▶ Assigned task: Please return each line of the listing below exactly as written.

** Opening Data segment block **

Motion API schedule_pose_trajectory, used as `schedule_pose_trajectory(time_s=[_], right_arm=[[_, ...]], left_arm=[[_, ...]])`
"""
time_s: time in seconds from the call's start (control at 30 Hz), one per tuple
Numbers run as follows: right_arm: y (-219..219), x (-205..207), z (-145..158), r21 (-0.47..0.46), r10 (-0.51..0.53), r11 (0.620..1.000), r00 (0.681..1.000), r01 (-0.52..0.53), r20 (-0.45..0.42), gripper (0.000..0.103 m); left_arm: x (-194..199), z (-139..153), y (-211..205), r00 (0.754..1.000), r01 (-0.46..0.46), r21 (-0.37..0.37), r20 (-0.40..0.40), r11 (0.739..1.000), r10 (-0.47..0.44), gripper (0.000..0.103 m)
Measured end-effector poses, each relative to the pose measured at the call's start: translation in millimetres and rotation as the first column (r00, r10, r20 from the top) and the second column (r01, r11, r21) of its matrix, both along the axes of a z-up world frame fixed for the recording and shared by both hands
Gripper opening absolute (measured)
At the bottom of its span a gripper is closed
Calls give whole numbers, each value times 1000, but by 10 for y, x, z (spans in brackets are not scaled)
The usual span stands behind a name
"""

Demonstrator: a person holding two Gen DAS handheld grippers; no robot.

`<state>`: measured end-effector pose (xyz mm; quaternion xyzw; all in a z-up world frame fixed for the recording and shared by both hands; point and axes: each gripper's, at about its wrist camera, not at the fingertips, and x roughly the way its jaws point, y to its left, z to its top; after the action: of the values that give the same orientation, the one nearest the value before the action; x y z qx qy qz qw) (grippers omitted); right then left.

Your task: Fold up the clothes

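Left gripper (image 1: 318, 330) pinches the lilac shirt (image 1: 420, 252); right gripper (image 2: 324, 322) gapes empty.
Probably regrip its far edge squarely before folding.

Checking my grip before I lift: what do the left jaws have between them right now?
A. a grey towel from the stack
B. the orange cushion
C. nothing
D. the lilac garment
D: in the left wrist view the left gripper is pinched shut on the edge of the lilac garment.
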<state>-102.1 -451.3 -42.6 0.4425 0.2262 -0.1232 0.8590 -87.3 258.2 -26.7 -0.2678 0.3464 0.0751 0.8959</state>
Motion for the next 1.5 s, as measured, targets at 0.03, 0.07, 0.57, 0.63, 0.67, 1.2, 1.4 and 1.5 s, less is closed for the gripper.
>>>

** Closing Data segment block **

▶ Reply to the exercise:
Motion API schedule_pose_trajectory, used as `schedule_pose_trajectory(time_s=[_], right_arm=[[_, ...]], left_arm=[[_, ...]])`
"""
time_s: time in seconds from the call's start (control at 30 Hz), one per tuple
Numbers run as follows: right_arm: y (-219..219), x (-205..207), z (-145..158), r21 (-0.47..0.46), r10 (-0.51..0.53), r11 (0.620..1.000), r00 (0.681..1.000), r01 (-0.52..0.53), r20 (-0.45..0.42), gripper (0.000..0.103 m); left_arm: x (-194..199), z (-139..153), y (-211..205), r00 (0.754..1.000), r01 (-0.46..0.46), r21 (-0.37..0.37), r20 (-0.40..0.40), r11 (0.739..1.000), r10 (-0.47..0.44), gripper (0.000..0.103 m)
Measured end-effector poses, each relative to the pose measured at the call's start: translation in millimetres and rotation as the first column (r00, r10, r20 from the top) and the second column (r01, r11, r21) of its matrix, both along the axes of a z-up world frame fixed for the recording and shared by both hands
Gripper opening absolute (measured)
At the bottom of its span a gripper is closed
Calls give whole numbers, each value times 1000, but by 10 for y, x, z (spans in brackets are not scaled)
The usual span stands behind a name
"""

Demonstrator: a person holding two Gen DAS handheld grippers; no robot.

`<state>`: measured end-effector pose (xyz mm; quaternion xyzw; all in a z-up world frame fixed for the recording and shared by both hands; point and axes: each gripper's, at about its wrist camera, not at the fingertips, and x roughly the way its jaws point, y to its left, z to its top; after the action: of the values that give the same orientation, the one nearest the value before the action; x y z qx qy qz qw) (grippers omitted); right then left.

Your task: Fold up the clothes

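Left gripper (image 1: 318, 330) pinches the lilac shirt (image 1: 420, 252); right gripper (image 2: 324, 322) gapes empty.
Probably regrip its far edge squarely before folding.

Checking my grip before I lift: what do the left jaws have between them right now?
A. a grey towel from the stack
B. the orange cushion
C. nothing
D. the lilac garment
D: in the left wrist view the left gripper is pinched shut on the edge of the lilac garment.
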<state>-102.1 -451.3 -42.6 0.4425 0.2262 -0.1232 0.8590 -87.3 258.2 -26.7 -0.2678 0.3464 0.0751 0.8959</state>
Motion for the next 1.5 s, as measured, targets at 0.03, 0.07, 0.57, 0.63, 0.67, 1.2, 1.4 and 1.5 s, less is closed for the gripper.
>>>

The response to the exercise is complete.